Anyway - on Monday, day 7, they decided that E's bilirubin was at a safe level so we could stop using the blanket. We still had to go back for one more check-up on Tuesday, but even though his levels rose slightly they decided that E would be fine. We were so pumped to return that fucking blanket. (Oh and the day the medical supply people came to pick it up, another truck from the same company was delivering a bili blanket to another family in our neighborhood. Really? Scammers.)

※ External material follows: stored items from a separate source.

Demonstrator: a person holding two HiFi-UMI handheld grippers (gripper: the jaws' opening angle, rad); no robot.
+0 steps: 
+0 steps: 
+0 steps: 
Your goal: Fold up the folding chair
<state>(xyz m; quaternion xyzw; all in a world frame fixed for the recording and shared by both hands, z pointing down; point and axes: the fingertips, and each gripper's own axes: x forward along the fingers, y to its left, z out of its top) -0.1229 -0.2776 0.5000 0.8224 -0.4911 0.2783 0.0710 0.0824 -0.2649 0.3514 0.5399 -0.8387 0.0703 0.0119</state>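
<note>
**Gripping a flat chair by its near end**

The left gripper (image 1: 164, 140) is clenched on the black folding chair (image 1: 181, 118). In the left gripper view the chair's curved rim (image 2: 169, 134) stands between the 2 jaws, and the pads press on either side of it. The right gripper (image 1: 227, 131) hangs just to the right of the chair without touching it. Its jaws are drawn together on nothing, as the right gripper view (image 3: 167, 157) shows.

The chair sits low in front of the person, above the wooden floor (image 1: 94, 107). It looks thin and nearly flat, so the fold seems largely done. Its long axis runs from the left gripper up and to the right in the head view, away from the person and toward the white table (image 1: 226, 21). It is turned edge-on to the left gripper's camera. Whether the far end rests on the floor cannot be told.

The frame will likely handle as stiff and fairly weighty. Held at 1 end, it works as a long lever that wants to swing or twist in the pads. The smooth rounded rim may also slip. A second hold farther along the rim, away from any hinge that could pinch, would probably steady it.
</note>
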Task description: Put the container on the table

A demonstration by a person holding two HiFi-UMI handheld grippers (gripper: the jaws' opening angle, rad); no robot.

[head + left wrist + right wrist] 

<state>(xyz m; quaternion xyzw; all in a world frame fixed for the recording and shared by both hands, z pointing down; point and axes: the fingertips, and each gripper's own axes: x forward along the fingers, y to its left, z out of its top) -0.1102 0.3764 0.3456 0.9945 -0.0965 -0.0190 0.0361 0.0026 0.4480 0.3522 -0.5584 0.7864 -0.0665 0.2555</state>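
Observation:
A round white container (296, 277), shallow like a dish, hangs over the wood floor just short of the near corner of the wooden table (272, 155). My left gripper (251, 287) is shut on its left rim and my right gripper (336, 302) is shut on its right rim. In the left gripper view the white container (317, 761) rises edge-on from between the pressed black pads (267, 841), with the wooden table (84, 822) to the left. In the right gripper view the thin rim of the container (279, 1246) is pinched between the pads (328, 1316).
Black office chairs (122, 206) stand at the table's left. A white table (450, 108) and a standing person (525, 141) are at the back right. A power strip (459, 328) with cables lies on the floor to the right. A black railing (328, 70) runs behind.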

l have always wanted to breastfeed. I am not against formula feeding at. I know plenty of healthy, happy formula fed babies. I just wanted to have that experience with my baby. However, it's been a bit of a disaster so far.
At first, it seemed like things were going okay. Two days after E was born, I noticed that my boobs were starting to look enormous. I figured that my milk was coming in or something. My nipples also started hurting between feedings as well. I figured that was normal too. A few nurses had checked on me and said that E and I looked great but when we finally saw the lactation consultant a few hours before we were discharged, she knew right away that something was wrong. She told me that E wasn't latching properly and I was on my way to an engorgement problem. She tried to help us get a good latch but since we were getting ready to leave, she highly recommended that I pump to try to prevent severe engorgement.
It didn't help. I spent the next two days in a lot of pain thanks to my enormous, solid, lumpy boobs. They were unreal. The were so full and hard that it was impossible for E to latch at all so they just kept filling. The full feeling drove me insane. I tried expressing some milk manually, but it was so painful and it took so long to massage all of the lumps out. I was terrified of getting an infection or having my boobs explode.
Finally (and I don't know why I waited so long), I pumped the shit out of them and got some relief. It was amazing. We started trying nursing again, but E still couldn't get a good latch. I spent the better half of the first week crying. Because of the pain, because of the frustration, because I had no idea if E was getting enough to eat. It was tough. Breastfeeding is not easy. I can and will devote an entire post to this topic another time.
Despite all of that, we survived. It wasn't as blissful as I would have liked, but we made it through the week. E is healthy and (I think) happy. I am hopeful that things won't always be this hard even though I honestly can't see how we're going to get to that point yet.